Der erste selbstgemachte Adventskalender entspringt wahrscheinlich aus dem Jahr 1851. Ursprünglich diente er als Zeitmesser für den Zeitraum zwischen dem 1. Advent und Heiligabend.
So wurden zum Beispiel von gläubigen Familien 24 bunte Weihnachtsbilder an die Wand gehängt. Auch wurden 24 Strohhalme in
eine Krippe gelegt oder 24 Kreidestriche an die Wand gemalt.
Bunte Bildchen, Schokolade und Spielzeug
Nach 1920 verbreiteten sich vor allem Kalender mit bunten Bildchen, religiösen Motiven oder Keksen. In den späten 50er Jahren eroberten mit Schokolade gefüllte Kalender die heimischen Wohnzimmer und Herzen der Kinder.

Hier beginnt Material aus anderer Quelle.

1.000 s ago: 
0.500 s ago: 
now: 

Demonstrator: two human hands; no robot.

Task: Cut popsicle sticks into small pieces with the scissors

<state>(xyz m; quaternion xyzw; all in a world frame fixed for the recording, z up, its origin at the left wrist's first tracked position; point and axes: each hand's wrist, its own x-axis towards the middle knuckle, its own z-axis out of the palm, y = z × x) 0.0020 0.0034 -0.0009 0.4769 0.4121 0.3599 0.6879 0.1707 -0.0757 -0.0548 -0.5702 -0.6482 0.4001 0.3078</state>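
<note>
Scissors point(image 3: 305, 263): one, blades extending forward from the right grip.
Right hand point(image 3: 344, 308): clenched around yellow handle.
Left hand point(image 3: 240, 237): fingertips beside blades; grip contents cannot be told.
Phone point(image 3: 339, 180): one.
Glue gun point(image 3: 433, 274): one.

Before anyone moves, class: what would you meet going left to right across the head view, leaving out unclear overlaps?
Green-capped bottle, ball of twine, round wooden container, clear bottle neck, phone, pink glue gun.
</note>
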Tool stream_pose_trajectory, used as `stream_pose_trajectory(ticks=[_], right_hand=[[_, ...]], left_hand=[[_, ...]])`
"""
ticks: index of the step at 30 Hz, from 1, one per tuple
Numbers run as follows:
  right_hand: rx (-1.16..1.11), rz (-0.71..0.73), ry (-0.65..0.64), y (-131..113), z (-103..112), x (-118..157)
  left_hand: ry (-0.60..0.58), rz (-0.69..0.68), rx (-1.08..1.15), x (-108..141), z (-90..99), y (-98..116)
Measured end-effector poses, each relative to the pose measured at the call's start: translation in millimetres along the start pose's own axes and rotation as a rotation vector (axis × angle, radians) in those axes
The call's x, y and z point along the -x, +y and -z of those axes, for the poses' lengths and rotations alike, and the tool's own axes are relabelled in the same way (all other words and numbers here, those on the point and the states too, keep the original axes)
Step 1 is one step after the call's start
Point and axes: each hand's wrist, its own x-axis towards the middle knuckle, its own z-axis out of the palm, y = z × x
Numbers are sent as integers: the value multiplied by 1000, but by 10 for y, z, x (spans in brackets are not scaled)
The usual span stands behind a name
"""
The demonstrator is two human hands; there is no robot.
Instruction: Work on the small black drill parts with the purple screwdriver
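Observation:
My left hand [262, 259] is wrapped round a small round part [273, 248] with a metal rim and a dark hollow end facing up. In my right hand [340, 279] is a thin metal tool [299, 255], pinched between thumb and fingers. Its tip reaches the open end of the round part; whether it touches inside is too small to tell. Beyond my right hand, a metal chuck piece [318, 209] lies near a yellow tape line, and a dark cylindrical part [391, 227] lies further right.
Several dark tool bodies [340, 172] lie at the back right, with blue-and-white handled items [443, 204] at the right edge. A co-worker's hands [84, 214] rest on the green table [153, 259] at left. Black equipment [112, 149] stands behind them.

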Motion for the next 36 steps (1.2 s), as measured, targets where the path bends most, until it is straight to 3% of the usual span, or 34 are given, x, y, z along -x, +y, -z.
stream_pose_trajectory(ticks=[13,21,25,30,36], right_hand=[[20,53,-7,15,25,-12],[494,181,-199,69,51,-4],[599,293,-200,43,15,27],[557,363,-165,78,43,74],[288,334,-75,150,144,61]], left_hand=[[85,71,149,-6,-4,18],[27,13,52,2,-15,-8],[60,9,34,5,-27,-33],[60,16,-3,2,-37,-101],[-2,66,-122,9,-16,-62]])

Heute gibt es eine fast unüberschaubare und bunte Vielfalt an Adventskalendern: Entweder ganz klassisch und gefüllt mit Schokolade oder mit Spielzeug der verschiedensten Spielwaren-Hersteller.
In den letzten Jahren hat sich ein weiterer Trend herauskristallisiert:
Adventskalender zum Selbstbefüllen, die man entweder selbst bastelt oder fertig kaufen kann.
Hinter Türchen, in kleinen Stoffsäckchen oder Paketen verbergen sich 24 kleine Überraschungen, die großen und kleinen Kindern die lange Wartezeit auf das Christkind versüßen.